• _Work instruction_
Below are records that should be duplicated exactly, with no image retained.

***

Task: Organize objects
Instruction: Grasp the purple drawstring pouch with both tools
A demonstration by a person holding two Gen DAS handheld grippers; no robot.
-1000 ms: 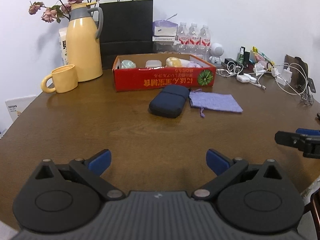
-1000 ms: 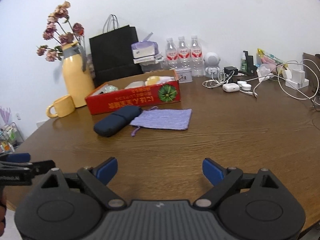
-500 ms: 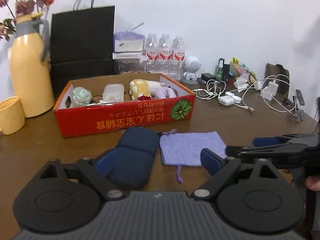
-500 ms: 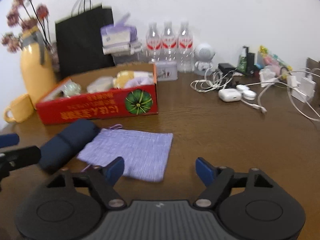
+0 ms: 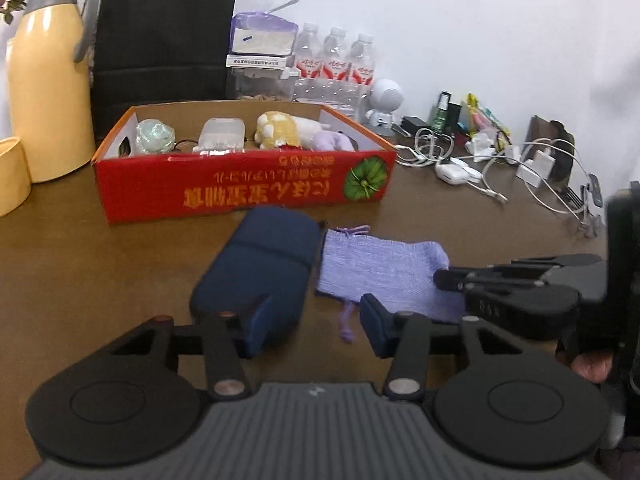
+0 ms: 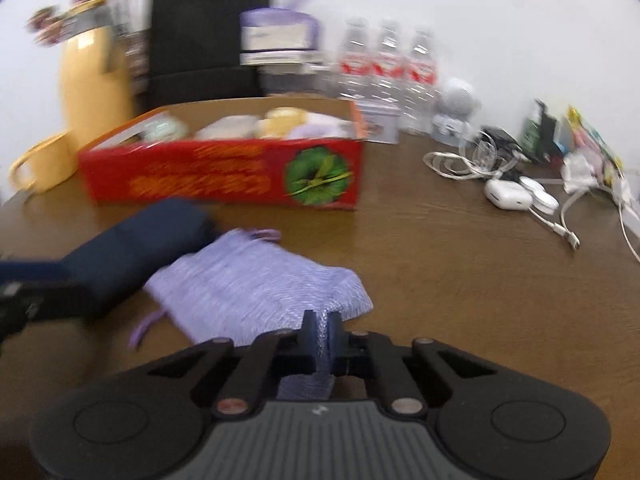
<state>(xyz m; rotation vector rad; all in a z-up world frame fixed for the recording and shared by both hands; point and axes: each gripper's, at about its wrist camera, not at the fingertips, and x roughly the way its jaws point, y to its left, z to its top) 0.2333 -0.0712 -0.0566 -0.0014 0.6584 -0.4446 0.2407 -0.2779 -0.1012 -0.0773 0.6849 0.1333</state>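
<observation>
A lilac drawstring pouch [image 5: 384,270] lies on the brown table beside a dark blue case [image 5: 260,268], both in front of a red cardboard box [image 5: 240,188] holding small items. My right gripper [image 6: 322,334] is shut on the pouch's [image 6: 256,280] near edge. It shows in the left wrist view [image 5: 444,278] pinching the pouch's right edge. My left gripper [image 5: 314,322] is open, its left finger over the near end of the blue case, which also shows in the right wrist view [image 6: 132,248].
A yellow thermos [image 5: 44,80] and yellow mug [image 5: 12,176] stand left. A black paper bag [image 5: 160,40], water bottles [image 5: 336,68] and a small white robot figure [image 5: 386,106] line the wall. Cables, earbud case [image 5: 452,172] and chargers clutter the right.
Both grippers moved forward to the case and pouch. My right gripper closed on the pouch's near edge. My left gripper narrowed but stays open by the blue case.
</observation>
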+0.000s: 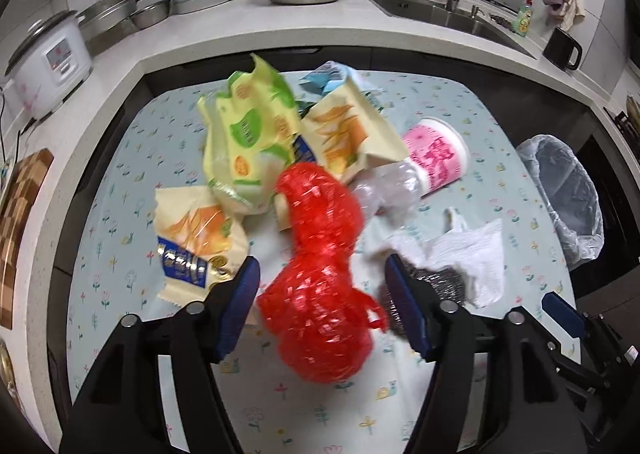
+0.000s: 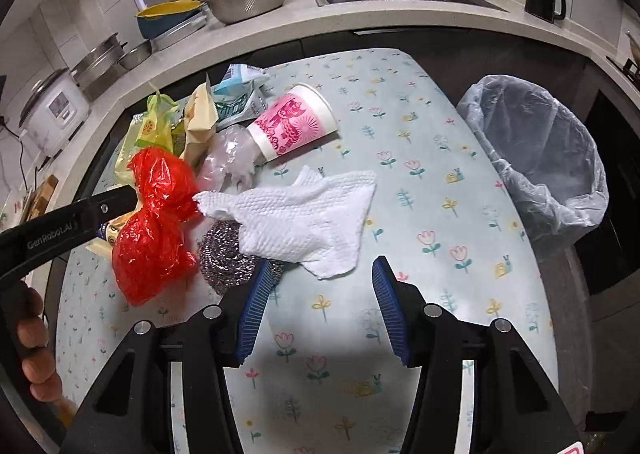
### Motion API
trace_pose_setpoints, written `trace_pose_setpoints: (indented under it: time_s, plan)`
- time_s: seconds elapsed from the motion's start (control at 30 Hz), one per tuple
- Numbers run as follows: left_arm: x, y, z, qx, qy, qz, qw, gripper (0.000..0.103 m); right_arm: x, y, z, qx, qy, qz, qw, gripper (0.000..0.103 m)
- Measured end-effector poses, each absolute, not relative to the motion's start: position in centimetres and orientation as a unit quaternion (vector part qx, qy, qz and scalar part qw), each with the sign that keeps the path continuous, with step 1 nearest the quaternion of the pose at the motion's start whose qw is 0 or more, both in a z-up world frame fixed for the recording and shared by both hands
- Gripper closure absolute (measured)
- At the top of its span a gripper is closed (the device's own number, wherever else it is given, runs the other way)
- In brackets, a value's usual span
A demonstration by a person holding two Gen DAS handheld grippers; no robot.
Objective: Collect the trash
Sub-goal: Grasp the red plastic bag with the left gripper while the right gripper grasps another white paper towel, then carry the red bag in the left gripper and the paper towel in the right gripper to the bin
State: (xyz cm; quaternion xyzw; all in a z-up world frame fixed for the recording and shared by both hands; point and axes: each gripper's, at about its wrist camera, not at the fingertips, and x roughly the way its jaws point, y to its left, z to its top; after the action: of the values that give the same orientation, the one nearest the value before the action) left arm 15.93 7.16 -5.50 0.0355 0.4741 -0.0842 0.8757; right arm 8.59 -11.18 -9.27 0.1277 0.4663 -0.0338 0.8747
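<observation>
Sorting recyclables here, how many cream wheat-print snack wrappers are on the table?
2 visible: one cream wheat-print wrapper lies flat by the left gripper's finger, another sits crumpled beside the pink paper cup. More may hide underneath.

Even, bright indoor light is falling from above. Ahead of the left gripper (image 1: pixel 322 302), the crumpled red plastic bag (image 1: pixel 320 274) is smearing with motion blur and showing small glare flecks. Beneath the right gripper (image 2: pixel 318 308), a soft dark shadow is lying on the pale floral-print tablecloth (image 2: pixel 400 134). Fisheye distortion is bending the white stone countertop (image 2: pixel 400 24); corners are vignetting black.
</observation>
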Motion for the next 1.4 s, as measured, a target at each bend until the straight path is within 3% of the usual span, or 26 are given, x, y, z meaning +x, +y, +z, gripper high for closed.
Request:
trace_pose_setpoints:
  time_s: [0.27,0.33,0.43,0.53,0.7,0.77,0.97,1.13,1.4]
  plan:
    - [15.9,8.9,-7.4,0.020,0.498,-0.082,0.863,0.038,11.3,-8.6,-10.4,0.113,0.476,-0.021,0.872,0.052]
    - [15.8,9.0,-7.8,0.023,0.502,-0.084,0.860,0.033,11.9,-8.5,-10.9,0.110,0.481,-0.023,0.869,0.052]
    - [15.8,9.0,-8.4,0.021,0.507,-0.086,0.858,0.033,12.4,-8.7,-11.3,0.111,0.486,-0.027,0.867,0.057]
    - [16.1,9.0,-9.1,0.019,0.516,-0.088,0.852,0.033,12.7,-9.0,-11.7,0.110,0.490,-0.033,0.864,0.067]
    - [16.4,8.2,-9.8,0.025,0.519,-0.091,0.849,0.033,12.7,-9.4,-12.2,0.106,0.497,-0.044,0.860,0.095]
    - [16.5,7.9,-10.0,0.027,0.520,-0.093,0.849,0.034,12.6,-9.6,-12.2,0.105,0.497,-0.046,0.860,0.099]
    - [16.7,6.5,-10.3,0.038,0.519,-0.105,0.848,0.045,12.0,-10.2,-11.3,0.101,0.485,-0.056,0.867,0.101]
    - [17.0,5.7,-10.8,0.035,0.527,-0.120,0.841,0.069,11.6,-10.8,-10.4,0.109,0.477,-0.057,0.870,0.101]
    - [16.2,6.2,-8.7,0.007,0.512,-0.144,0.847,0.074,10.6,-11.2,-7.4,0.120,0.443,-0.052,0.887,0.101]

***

• _Problem solution_
Task: Organize objects
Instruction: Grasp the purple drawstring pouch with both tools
A demonstration by a person holding two Gen DAS handheld grippers; no robot.
-1000 ms: 
-1000 ms: 
-500 ms: 
-500 ms: 
+0 ms: 
+0 ms: 
<state>(xyz m; rotation vector rad; all in a z-up world frame fixed for the recording and shared by both hands; point and axes: each gripper's, at about its wrist camera, not at the fingertips, and x roughly the way its jaws point, y to its left, z to its top) 0.2333 -0.0712 -0.0566 -0.0014 0.6584 -0.4446 0.2407 -0.2779 -0.1012 -0.0773 0.6849 0.1333</state>
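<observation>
A lilac drawstring pouch [image 5: 384,270] lies on the brown table beside a dark blue case [image 5: 260,268], both in front of a red cardboard box [image 5: 240,188] holding small items. My right gripper [image 6: 322,334] is shut on the pouch's [image 6: 256,280] near edge. It shows in the left wrist view [image 5: 444,278] pinching the pouch's right edge. My left gripper [image 5: 314,322] is open, its left finger over the near end of the blue case, which also shows in the right wrist view [image 6: 132,248].
A yellow thermos [image 5: 44,80] and yellow mug [image 5: 12,176] stand left. A black paper bag [image 5: 160,40], water bottles [image 5: 336,68] and a small white robot figure [image 5: 386,106] line the wall. Cables, earbud case [image 5: 452,172] and chargers clutter the right.
Both grippers moved forward to the case and pouch. My right gripper closed on the pouch's near edge. My left gripper narrowed but stays open by the blue case.
</observation>
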+0.000s: 
+0.000s: 
### Motion API
trace_pose_setpoints, written `trace_pose_setpoints: (indented under it: time_s, plan)`
- time_s: seconds elapsed from the motion's start (control at 30 Hz), one per tuple
- Numbers run as follows: left_arm: x, y, z, qx, qy, qz, qw, gripper (0.000..0.103 m); right_arm: x, y, z, qx, qy, qz, qw, gripper (0.000..0.103 m)
- Measured end-effector poses, each absolute, not relative to the motion's start: position in centimetres and orientation as a unit quaternion (vector part qx, qy, qz and scalar part qw), each with the sign that keeps the path continuous, with step 1 nearest the quaternion of the pose at the motion's start whose qw is 0 or more, both in a z-up world frame fixed for the recording and shared by both hands
- Gripper closure absolute (measured)
- At the top of its span a gripper is closed (the device's own number, wherever else it is given, runs the other way)
- In brackets, a value's usual span
A demonstration by a person holding two Gen DAS handheld grippers; no robot.
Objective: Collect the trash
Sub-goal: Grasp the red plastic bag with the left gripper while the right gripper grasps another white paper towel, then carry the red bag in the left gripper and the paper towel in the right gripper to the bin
State: (xyz cm; quaternion xyzw; all in a z-up world frame fixed for the recording and shared by both hands; point and axes: each gripper's, at about its wrist camera, not at the fingertips, and x roughly the way its jaws point, y to its left, z to its top; after the action: of the values that give the same orientation, the one nearest the value before the action) left arm 15.93 7.16 -5.50 0.0355 0.4741 -0.0842 0.8757; right arm 8.59 -11.18 -9.27 0.1277 0.4663 -0.0338 0.8747
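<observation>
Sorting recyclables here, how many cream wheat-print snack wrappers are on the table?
2 visible: one cream wheat-print wrapper lies flat by the left gripper's finger, another sits crumpled beside the pink paper cup. More may hide underneath.

Even, bright indoor light is falling from above. Ahead of the left gripper (image 1: pixel 322 302), the crumpled red plastic bag (image 1: pixel 320 274) is smearing with motion blur and showing small glare flecks. Beneath the right gripper (image 2: pixel 318 308), a soft dark shadow is lying on the pale floral-print tablecloth (image 2: pixel 400 134). Fisheye distortion is bending the white stone countertop (image 2: pixel 400 24); corners are vignetting black.
</observation>
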Motion for the next 1.4 s, as measured, a target at each bend until the straight path is within 3% of the usual span, or 26 are given, x, y, z meaning +x, +y, +z, gripper high for closed.
Request:
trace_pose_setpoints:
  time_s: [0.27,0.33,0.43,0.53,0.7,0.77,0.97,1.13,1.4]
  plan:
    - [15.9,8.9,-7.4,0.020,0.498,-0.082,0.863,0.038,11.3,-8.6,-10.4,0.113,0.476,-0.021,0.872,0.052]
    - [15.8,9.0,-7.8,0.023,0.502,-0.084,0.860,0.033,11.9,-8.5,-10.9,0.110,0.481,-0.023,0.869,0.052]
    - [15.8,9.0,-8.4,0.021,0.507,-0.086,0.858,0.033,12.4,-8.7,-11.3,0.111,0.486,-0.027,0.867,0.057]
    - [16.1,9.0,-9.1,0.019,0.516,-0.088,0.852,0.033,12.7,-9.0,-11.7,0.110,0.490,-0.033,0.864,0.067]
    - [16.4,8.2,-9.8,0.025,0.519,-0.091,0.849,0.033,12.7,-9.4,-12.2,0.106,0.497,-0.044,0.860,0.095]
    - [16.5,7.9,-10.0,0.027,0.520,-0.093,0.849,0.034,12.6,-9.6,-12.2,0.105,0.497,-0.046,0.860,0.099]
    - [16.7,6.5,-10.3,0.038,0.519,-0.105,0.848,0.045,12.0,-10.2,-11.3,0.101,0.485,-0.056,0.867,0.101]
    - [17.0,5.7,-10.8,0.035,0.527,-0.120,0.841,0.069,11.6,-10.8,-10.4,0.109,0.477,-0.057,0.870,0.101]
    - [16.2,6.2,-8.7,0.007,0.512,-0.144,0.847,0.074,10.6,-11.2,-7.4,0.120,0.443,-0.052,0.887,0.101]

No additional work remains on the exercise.